Analyse a corpus text

analyse(external_tokenizer=True)[source]

Analyse all available profiles (i.e. speakers)

read(**kwargs)[source]

Read the CSV file content specified by self.filepath

to_dict()[source]

Export analysed result as a JSON-ready object

BELA-con version 2.0 API

The official Bela convention. By default, this should be used for new transcripts.

class bela.Bela2(elan, path=':memory:', allow_empty=False, nlp_tokenizer=False, word_only=True, ellipsis=True, validate_baby_languages=False, ansi_languages=('English', 'Vocal Sounds', 'Malay', 'Red Dot', ':v:airstream', ':v:crying', ':v:vocalizations'), auto_tokenize=True, split_punc=True, remove_punc=True, **kwargs)[source]

BELA-convention version 2

find_turns(threshold=1500)[source]

Find potential turn-takings

Parameters

threshold (float) – Delay between utterances in milliseconds

Returns

List of utterance pairs (2-tuple) (from utterance, to utterance object)

static from_elan(elan, eaf_path=':memory:', **kwargs)[source]

Create a BELA-con version 2.x object from a speach.elan.ELANDoc object

parse_name(tier)[source]

(Internal) Parse participant name and tier type from a tier object and then update the tier object

This function is internal and should not be used outside of this class.

Parameters

tier (speach.elan.ELANTier) – The tier object to parse

static read_eaf(eaf_path, **kwargs)[source]

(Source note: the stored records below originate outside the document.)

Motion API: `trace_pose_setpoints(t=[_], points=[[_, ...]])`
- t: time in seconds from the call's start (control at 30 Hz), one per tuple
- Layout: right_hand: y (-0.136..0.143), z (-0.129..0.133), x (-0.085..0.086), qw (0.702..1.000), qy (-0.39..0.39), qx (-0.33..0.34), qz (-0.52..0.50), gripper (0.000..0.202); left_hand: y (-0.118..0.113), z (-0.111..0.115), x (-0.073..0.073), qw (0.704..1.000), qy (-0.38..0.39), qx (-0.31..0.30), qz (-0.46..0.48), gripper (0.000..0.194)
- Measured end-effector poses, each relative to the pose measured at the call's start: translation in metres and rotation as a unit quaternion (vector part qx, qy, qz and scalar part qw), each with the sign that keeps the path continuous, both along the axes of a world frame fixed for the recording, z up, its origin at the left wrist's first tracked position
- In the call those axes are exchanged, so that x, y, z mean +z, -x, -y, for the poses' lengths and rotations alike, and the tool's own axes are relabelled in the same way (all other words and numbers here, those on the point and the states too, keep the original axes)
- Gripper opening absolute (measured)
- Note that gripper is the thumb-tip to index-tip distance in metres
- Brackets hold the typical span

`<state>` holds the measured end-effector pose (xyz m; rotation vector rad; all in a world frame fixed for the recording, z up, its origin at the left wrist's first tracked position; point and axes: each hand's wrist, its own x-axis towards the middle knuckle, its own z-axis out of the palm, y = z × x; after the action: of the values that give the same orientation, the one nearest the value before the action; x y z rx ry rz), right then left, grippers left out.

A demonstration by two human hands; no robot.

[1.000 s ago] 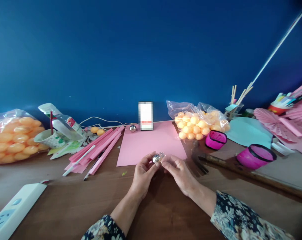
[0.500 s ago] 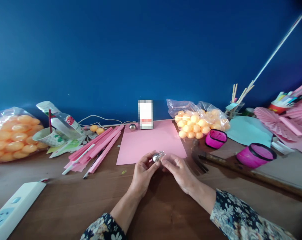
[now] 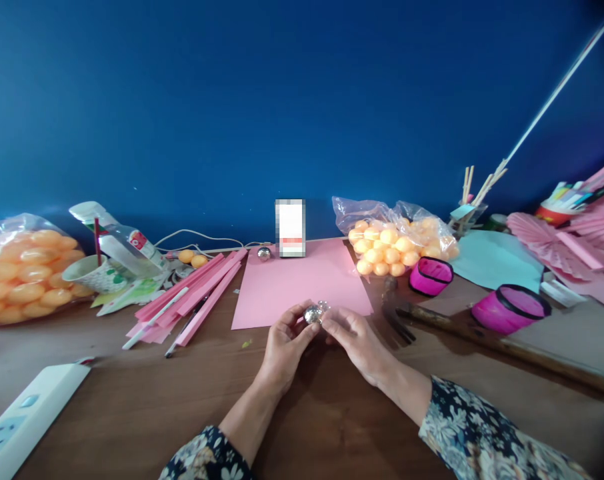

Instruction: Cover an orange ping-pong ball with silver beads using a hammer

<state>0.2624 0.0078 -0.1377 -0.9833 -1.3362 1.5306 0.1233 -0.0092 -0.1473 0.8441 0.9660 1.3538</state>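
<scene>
Between the thumb and fingers of my left hand [image 3: 288, 343] is a small shiny silver ball [image 3: 311, 315]. My right hand [image 3: 353, 341] pinches the crumpled silver foil [image 3: 323, 307] that sticks out from the ball's right side. Both hands are held close together over the front edge of a pink paper sheet [image 3: 297, 283]. A second silver ball [image 3: 264, 253] rests at the sheet's far left corner, near an upright phone [image 3: 291, 228] with a blurred screen.
Pink paper strips [image 3: 192, 297] and pens lie to the left, beside a paper cup [image 3: 95, 273]. Bags of orange balls [image 3: 387, 250] stand on both sides. A hammer [image 3: 398, 310], wooden stick [image 3: 482, 337] and magenta containers [image 3: 431, 277] are right. A power strip [image 3: 37, 413] lies front left.
Hardly anything differs. The whole view has shifted very slightly, and both hands keep their hold on the silver ball and its foil.
</scene>
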Motion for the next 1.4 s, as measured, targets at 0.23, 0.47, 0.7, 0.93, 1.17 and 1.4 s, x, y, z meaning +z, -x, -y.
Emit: trace_pose_setpoints(t=[0.23, 0.47, 0.7, 0.93, 1.17, 1.4], points=[[-0.0002, -0.0005, -0.0024, 1.000, 0.004, 0.005, -0.003, 0.018, 0.0001, 0.0000, -0.0010, 1.000, 0.001, 0.003, -0.004, 0.043], [0.0002, -0.0005, -0.0008, 1.000, 0.001, 0.004, 0.003, 0.021, 0.0004, 0.0000, -0.0010, 1.000, 0.001, 0.003, -0.007, 0.045], [0.0004, -0.0015, 0.0000, 1.000, 0.006, 0.005, 0.012, 0.024, 0.0008, -0.0005, -0.0012, 1.000, -0.006, -0.008, -0.012, 0.045], [-0.0002, -0.0018, -0.0011, 1.000, 0.008, 0.009, 0.014, 0.026, 0.0009, 0.0000, -0.0001, 1.000, -0.007, -0.009, -0.009, 0.045], [0.0002, -0.0029, -0.0032, 1.000, 0.006, 0.010, 0.011, 0.022, 0.0002, 0.0003, 0.0026, 1.000, 0.000, -0.005, -0.016, 0.050], [0.0017, -0.0023, -0.0024, 1.000, 0.014, 0.015, -0.016, 0.020, 0.0011, -0.0003, 0.0019, 1.000, 0.003, -0.001, -0.027, 0.052]])
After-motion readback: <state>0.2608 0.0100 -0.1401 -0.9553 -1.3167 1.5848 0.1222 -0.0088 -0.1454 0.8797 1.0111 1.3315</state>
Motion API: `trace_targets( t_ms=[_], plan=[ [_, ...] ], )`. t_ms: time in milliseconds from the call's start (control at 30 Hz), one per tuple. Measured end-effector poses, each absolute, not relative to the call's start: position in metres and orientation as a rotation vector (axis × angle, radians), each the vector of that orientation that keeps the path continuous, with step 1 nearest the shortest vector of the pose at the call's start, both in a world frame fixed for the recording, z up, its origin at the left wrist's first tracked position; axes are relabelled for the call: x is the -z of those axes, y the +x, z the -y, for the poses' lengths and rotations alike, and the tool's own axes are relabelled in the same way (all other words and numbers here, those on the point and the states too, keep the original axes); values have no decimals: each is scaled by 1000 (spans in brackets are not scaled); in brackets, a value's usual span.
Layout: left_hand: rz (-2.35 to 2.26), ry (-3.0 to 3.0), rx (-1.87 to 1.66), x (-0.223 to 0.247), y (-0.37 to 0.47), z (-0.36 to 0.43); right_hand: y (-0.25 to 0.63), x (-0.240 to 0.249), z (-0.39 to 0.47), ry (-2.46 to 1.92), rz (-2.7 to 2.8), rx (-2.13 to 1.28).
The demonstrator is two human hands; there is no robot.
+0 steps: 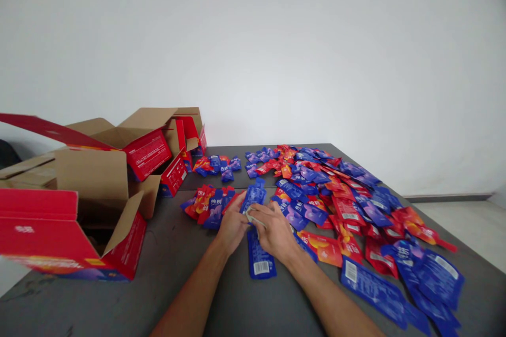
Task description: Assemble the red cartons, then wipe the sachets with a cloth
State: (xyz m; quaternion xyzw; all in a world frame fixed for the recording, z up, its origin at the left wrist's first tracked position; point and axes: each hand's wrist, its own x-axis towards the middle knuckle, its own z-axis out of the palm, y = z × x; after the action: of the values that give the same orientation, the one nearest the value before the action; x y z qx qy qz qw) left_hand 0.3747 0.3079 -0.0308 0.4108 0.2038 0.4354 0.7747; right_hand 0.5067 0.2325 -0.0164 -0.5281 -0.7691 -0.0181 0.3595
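Near the middle of the dark table, my left hand [233, 223] grips a blue pouch [254, 197] by its side, its spout end pointing away from me. My right hand [274, 229] is closed over the pouch's near end, with a small pale cloth or paper [253, 217] pinched under its fingers. Below my hands lies a second blue pouch [261, 263], barcode up, its upper part hidden by them. A cluster of red and blue pouches [213, 208] sits just left of and beyond my left hand.
Open red cardboard boxes [130, 252] stand along the left, flaps raised. A large spread pile of red and blue pouches [336, 194] covers the right side. Smaller groups of pouches [226, 172] lie at the back, before a white wall [269, 52].
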Motion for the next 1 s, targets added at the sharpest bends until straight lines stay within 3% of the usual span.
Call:
trace_targets(
  t_ms=[433, 700, 1000],
  plan=[
    [-585, 863, -1078, 29, 379, -307, 537, 28, -244, -1543, 1432, 143],
    [-638, 974, -1127, 42, 378, -310, 522, 26, -241, -1441, 1417, -68],
    [-605, 854, -1099, 44, 392, -305, 510, 28, -238, -1345, 1564, -66]
  ],
)
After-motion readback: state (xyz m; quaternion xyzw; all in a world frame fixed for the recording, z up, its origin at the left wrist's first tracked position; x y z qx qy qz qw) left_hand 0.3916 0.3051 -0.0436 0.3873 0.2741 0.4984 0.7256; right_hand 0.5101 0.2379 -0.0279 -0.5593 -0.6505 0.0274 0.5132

Read an EAF file as a Bela2 object

Parameters

eaf_path (str-like object or a Path object) – Path to the EAF file

Returns

A Bela2 object

Return type

bela.Bela2

to_language_mix(to_ts=None, auto_compute=True)[source]

Collapse utterances to generate a language mix timeline

tokenize()[source]

tokenize all utterances

property annotation

Get an annotation object by ID

property participant_codes

Immutable list of participant codes

property person_map

Map participant (i.e. person code) to person object

property persons

All Person objects in this BELA object

property roots

Direct access to all underlying ELAN root tiers

BELA-con version 1.0 API

Bela1 is deprecated from Mar 2020. It is still available for backward compatible only. Please do not use it for anything other than BLIP’s PILOT10 corpus.

class bela.Bela1[source]

This class represent BELA convention version 1

static read(filepath, autotag=True)[source]

Read ELAN csv file

to_language_mix(to_ts=None, auto_compute=True)[source]

Collapse utterances to generate a language mix timeline